- Exercise:
Print, from the listing below, the lines starting at the line containing "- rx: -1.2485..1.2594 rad" and ending at the line containing "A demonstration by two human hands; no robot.", exactly as they stand, and print nothing else.

+--

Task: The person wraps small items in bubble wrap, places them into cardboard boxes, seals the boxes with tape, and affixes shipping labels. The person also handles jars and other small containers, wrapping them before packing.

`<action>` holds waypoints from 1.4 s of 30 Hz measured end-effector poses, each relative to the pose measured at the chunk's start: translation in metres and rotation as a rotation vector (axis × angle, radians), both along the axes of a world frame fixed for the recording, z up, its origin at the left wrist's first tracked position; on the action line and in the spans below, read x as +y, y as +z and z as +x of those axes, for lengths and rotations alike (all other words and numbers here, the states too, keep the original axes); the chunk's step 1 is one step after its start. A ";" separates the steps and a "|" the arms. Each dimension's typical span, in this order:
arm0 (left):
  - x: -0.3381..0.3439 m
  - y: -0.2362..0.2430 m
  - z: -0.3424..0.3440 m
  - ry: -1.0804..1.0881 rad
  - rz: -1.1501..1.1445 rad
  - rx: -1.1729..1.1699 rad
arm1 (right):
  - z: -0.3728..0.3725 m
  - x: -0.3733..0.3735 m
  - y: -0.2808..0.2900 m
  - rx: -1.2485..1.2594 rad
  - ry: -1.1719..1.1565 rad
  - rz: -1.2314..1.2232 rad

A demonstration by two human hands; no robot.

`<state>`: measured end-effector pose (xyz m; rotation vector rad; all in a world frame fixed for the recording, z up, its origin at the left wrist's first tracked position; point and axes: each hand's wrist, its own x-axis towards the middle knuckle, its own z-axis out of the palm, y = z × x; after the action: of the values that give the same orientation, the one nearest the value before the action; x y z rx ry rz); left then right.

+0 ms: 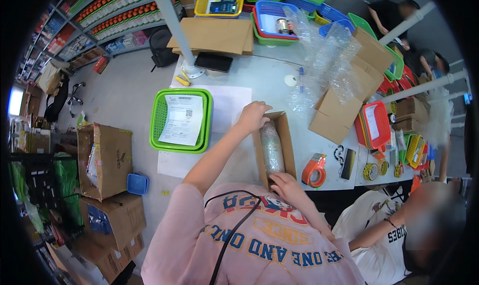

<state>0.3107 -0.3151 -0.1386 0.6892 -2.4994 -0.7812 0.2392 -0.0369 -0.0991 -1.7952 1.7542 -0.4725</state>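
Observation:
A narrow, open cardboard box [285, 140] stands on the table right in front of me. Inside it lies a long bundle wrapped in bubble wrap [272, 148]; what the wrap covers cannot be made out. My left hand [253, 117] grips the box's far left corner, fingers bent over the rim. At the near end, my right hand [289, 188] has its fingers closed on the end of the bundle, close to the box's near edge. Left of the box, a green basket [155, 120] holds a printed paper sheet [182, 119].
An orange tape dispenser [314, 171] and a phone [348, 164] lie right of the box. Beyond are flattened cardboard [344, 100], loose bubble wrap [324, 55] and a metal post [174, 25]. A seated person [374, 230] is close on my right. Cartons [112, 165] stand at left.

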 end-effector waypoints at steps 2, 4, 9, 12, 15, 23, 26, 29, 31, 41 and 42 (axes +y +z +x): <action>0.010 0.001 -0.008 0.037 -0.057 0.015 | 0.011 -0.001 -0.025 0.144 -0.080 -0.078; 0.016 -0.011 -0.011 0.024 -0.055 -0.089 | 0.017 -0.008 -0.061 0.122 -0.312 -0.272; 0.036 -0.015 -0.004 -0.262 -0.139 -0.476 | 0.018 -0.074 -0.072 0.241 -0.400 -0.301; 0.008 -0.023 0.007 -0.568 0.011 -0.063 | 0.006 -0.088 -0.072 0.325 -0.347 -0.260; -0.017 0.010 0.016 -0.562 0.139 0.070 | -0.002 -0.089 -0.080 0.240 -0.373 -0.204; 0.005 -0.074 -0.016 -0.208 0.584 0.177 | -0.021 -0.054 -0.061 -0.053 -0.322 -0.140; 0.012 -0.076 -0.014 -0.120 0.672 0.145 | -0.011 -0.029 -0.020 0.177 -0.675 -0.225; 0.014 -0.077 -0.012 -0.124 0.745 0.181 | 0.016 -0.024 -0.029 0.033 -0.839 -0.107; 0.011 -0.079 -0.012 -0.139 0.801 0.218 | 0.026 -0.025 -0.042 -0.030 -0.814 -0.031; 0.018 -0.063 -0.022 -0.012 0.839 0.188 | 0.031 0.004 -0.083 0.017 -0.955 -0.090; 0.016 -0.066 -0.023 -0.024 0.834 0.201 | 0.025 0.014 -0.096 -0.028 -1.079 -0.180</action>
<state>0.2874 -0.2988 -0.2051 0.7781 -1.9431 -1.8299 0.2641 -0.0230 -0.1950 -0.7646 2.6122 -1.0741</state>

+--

- Solved exercise:
  - rx: -1.2485..1.2594 rad
  - ry: -1.1719..1.1565 rad
  - rz: -1.2314..1.2232 rad

A demonstration by two human hands; no robot.

The exercise asks for nothing more than this.